Macroeconomics is where we are doing relatively well, and yet the Keynesian models that allowed us to reduce the damage of the Second Depression nonetheless had no power to predict its arrival. While inflation has been at least somewhat tamed, the far worse problem of unemployment has not been resolved or even really understood.

When we get to microeconomics, the neoclassical models are totally defective. Their core assumptions of total rationality and total selfishness are embarrassingly wrong. We have no idea what controls assets prices, or decides credit constraints, or motivates investment decisions. Our models of how people respond to risk are all wrong. We have no formal account of altruism or its limitations. As manufacturing is increasingly automated and work shifts into services, most economic models make no distinction between the two sectors. While finance takes over more and more of our society’s wealth, most formal models of the economy don’t even include a financial sector.
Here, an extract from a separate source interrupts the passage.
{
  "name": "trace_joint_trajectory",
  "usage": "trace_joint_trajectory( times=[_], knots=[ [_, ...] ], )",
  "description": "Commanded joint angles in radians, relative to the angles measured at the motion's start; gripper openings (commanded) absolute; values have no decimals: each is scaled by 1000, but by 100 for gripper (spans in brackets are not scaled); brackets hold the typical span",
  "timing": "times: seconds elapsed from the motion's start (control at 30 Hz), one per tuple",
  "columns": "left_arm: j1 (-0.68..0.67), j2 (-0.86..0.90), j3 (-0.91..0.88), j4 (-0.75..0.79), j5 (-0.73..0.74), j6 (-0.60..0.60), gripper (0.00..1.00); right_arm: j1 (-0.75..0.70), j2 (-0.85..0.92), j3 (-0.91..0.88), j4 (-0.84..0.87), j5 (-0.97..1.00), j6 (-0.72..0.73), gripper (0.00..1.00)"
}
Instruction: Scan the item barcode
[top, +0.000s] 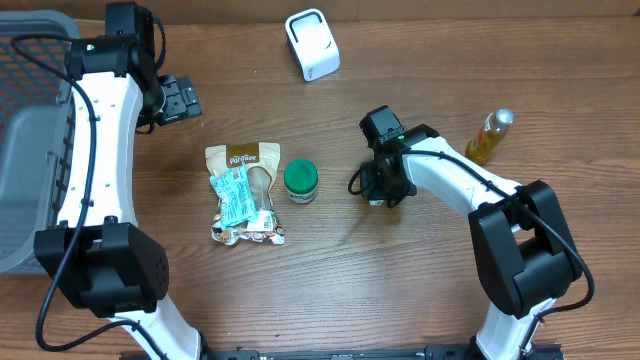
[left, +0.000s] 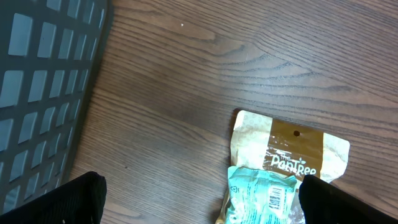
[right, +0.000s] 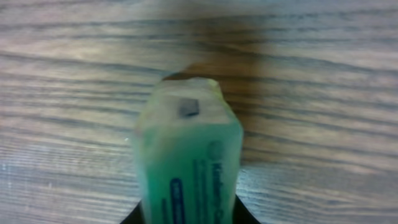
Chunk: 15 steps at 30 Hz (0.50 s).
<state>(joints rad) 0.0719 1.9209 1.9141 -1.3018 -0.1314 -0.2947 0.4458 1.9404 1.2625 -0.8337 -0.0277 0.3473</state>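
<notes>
- The right gripper (top: 380, 188) sat low over the wooden table (top: 330, 290), just right of the green-lidded jar (top: 301, 181). Its jaws were set narrow, clamped on a green packet (right: 186, 155).
- In the right wrist view the packet filled the gap between the dark fingers (right: 134, 218), its far end pointing toward the tabletop. Its blue print was too blurred to read. From overhead the packet was hidden under the gripper.
- The left gripper (top: 182, 100) hung up and to the left of the jar, jaws spread wide and holding nothing. Its fingertips (left: 78, 199) showed at the lower corners of the left wrist view.
- A brown pouch (top: 245, 190) lay just left of the jar, with a teal packet (top: 232, 197) resting on top of it.
- The white scanner (top: 312, 44) stood well beyond the jar, near the table's far edge.
- A yellow bottle (top: 490, 137) lay far to the jar's right, past the right arm. A grey basket (top: 30, 150) sat far to its left.
</notes>
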Motion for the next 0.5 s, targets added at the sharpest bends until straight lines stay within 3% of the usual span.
trace_joint_trajectory(
  times=[0.0, 0.17, 0.27, 0.33, 0.47],
  knots=[
    [-8, -5, 18, 1, 2, 11, 100, -2, 0, 10, 10, 27, -9, 57],
    [-8, -5, 18, 1, 1, 10, 100, -2, 0, 10, 70, 27, -16, 56],
    [-8, -5, 18, 1, 2, 11, 100, -2, 0, 10, 108, 27, -16, 34],
    [-8, -5, 18, 1, 2, 10, 100, -2, 0, 10, 103, 33, -16, 25],
    [-8, -5, 18, 1, 2, 11, 99, -3, -1, 14, 62, 159, -16, 25]
  ],
)
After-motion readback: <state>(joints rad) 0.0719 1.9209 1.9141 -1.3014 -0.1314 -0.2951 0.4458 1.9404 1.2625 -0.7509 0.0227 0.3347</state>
Economic forecasting is no better than chance. The most widely-used asset-pricing model, CAPM, fails completely in empirical tests; its defenders concede this and then have the audacity to declare that it doesn’t matter because the mathematics works. The Black-Scholes derivative-pricing model that caused the Second Depression could easily have been predicted to do so, because it contains a term that assumes normal distributions when we know for a fact that financial markets are fat-tailed; simply put, it claims certain events will never happen that actually occur several times a year.

Worst of all, economics is the field that people listen to. When a psychologist or sociologist says something on television, people say that it sounds interesting and basically ignore it. When an economist says something on television, national policies are shifted accordingly. Austerity exists as national policy in part due to a spreadsheet error by two famous economists.

Keynes already knew this in 1936: “The ideas of economists and political philosophers, both when they are right and when they are wrong, are more powerful than is commonly understood. Indeed the world is ruled by little else. Practical men, who believe themselves to be quite exempt from any intellectual influence, are usually the slaves of some defunct economist. Madmen in authority, who hear voices in the air, are distilling their frenzy from some academic scribbler of a few years back.”

Meanwhile, the problems that economics deals with have a direct influence on the lives of millions of people. Bad economics gives us recessions and depressions; it cripples our industries and siphons off wealth to an increasingly corrupt elite. Bad economics literally starves people: It is because of bad economics that there is still such a thing as world hunger. We have enough food, we have the technology to distribute it—but we don’t have the economic policy to lift people out of poverty so that they can afford to buy it. Bad economics is why we don’t have the funding to cure diabetes or colonize Mars (but we have the funding for oil fracking and aircraft carriers, don’t we?). All of that other scientific research that needs done probably could be done, if the resources of our society were properly distributed and utilized.

This combination of both overwhelming influence, overwhelming importance and overwhelming error makes economics the low-hanging fruit; you don’t even have to be particularly brilliant to have better ideas than most economists (though no doubt it helps if you are). Economics is where we have a whole bunch of important questions that are unanswered—or the answers we have are wrong. (As Will Rogers said, “It isn’t what we don’t know that gives us trouble, it’s what we know that ain’t so.”)

Thus, rather than tell you go into finance and earn to give, those economists could simply have said: “You should become an economist. You could hardly do worse than we have.”